Each line in these records that contains "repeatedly" counts once. Give the number only.

[INFORMATION SUPPLIED Boundary: Start]

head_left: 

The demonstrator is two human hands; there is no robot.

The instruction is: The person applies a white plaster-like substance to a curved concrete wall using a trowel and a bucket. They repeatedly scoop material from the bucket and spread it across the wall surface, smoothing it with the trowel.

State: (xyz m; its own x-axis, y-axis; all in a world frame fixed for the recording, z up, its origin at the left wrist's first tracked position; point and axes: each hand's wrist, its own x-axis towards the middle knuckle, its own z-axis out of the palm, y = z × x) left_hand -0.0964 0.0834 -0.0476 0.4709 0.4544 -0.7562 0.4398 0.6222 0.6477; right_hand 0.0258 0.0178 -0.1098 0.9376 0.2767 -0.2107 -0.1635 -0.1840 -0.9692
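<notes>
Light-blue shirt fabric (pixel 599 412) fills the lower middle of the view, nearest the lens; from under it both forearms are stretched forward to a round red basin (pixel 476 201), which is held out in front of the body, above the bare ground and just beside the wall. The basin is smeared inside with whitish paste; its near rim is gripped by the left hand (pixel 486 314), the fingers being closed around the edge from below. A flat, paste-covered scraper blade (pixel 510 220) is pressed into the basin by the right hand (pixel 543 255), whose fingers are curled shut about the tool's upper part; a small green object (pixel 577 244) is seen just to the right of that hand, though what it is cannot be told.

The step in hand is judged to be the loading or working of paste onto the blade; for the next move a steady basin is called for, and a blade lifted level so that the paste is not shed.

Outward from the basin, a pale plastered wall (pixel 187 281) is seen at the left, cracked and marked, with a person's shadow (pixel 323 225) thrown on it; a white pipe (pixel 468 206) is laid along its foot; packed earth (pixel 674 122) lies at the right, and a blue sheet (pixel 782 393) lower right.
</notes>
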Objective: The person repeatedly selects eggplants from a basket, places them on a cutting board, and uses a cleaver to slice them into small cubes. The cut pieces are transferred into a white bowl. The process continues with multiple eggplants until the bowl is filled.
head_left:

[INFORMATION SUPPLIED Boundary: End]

→ **TASK RESULT**
2